Please reproduce each line of the data below exactly as shown.

* Provided material *
════════════════

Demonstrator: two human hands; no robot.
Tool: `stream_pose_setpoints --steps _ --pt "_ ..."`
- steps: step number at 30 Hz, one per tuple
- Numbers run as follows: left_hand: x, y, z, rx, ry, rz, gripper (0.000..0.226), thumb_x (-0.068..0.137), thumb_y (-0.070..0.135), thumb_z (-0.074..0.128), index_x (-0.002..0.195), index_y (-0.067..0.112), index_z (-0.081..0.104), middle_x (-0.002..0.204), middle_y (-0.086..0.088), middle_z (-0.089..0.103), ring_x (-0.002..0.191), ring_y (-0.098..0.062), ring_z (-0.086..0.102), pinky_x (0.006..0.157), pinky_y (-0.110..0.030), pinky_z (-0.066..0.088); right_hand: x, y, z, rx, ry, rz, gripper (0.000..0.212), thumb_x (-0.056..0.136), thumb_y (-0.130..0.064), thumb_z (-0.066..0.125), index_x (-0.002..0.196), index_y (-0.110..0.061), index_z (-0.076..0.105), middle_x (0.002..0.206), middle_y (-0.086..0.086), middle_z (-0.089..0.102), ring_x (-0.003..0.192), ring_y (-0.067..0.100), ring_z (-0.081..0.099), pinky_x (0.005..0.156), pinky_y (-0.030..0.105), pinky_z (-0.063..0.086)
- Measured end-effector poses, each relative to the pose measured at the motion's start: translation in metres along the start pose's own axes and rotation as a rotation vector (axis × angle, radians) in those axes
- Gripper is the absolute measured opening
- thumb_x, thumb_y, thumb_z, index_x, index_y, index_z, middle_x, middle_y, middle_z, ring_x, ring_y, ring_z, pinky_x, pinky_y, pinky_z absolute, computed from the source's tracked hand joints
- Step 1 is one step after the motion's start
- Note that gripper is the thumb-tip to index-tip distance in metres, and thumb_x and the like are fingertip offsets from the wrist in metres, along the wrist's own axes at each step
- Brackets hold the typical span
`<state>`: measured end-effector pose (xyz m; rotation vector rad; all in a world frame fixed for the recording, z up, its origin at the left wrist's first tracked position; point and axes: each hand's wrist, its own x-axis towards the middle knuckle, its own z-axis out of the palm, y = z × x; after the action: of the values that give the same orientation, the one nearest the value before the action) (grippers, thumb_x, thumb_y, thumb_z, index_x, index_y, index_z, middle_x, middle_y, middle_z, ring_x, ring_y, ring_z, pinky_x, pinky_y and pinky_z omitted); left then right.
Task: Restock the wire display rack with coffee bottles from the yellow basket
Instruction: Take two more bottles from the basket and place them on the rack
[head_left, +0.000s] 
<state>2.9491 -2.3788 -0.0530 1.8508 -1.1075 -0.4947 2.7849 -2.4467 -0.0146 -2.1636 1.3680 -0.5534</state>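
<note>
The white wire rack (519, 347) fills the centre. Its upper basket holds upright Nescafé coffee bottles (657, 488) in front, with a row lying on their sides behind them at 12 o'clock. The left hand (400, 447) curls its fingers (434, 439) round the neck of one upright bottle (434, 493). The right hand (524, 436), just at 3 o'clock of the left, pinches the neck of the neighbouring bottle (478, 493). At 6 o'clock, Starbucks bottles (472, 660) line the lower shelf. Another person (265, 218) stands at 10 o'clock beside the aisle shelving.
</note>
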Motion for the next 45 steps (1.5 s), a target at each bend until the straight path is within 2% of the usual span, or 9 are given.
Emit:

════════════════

* Output below *
Demonstrator: two human hands; no robot.
Tool: `stream_pose_setpoints --steps _ --pt "_ ..."`
- steps: step number at 30 Hz, one per tuple
- Numbers run as follows: left_hand: x, y, z, rx, ry, rz, gripper (0.000..0.226), thumb_x (-0.068..0.137), thumb_y (-0.070..0.135), thumb_z (-0.074..0.128), index_x (-0.002..0.195), index_y (-0.067..0.112), index_z (-0.081..0.104), middle_x (-0.002..0.204), middle_y (-0.086..0.088), middle_z (-0.089..0.103), ring_x (-0.002..0.191), ring_y (-0.098..0.062), ring_z (-0.086..0.102), pinky_x (0.006..0.157), pinky_y (-0.110..0.030), pinky_z (-0.066..0.088); right_hand: x, y, z, rx, ry, rz, gripper (0.000..0.212), thumb_x (-0.056..0.136), thumb_y (-0.130..0.064), thumb_z (-0.066..0.125), index_x (-0.002..0.196), index_y (-0.110..0.061), index_z (-0.076..0.105), middle_x (0.002..0.206), middle_y (-0.086..0.086), middle_z (-0.089..0.102), ring_x (-0.003..0.192), ring_y (-0.067..0.100), ring_z (-0.081..0.099), pinky_x (0.005..0.156), pinky_y (-0.030..0.105), pinky_z (-0.063..0.086)
- Measured end-effector poses, each relative to the pose measured at the motion's start: translation in metres along the start pose's own axes and rotation as a rotation vector (axis × angle, radians) in those axes
- Gripper is the absolute measured opening
- thumb_x, thumb_y, thumb_z, index_x, index_y, index_z, middle_x, middle_y, middle_z, ring_x, ring_y, ring_z, pinky_x, pinky_y, pinky_z absolute, computed from the source's tracked hand joints
- Step 1 is one step after the motion's start
- Note that gripper is the thumb-tip to index-tip distance in metres, and thumb_x and the like are fingertip offsets from the wrist in metres, along the wrist's own axes at each step
- Brackets hold the typical span
`<state>`: measured end-effector pose (xyz m; rotation vector rad; all in a world frame fixed for the recording, z up, its origin at the left wrist's first tracked position; point and axes: each hand's wrist, its own x-axis towards the middle knuckle, its own z-axis out of the palm, y = z × x; after the action: of the values that give the same orientation, the one nearest the value before the action) (grippers, thumb_x, thumb_y, thumb_z, index_x, index_y, index_z, middle_x, middle_y, middle_z, ring_x, ring_y, ring_z, pinky_x, pinky_y and pinky_z omitted); left then right.
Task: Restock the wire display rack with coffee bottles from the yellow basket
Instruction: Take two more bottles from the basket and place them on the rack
[head_left, +0.000s] 
<state>2.9491 -2.3788 -0.0530 1.8508 -1.1075 -0.4947 2.7849 -2.4467 -0.0146 -2.1636 1.3680 -0.5534</state>
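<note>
The white wire rack (519, 347) fills the centre. Its upper basket holds upright Nescafé coffee bottles (657, 488) in front, with a row lying on their sides behind them at 12 o'clock. The left hand (400, 447) curls its fingers (434, 439) round the neck of one upright bottle (434, 493). The right hand (524, 436), just at 3 o'clock of the left, pinches the neck of the neighbouring bottle (478, 493). At 6 o'clock, Starbucks bottles (472, 660) line the lower shelf. Another person (265, 218) stands at 10 o'clock beside the aisle shelving.
</note>
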Motion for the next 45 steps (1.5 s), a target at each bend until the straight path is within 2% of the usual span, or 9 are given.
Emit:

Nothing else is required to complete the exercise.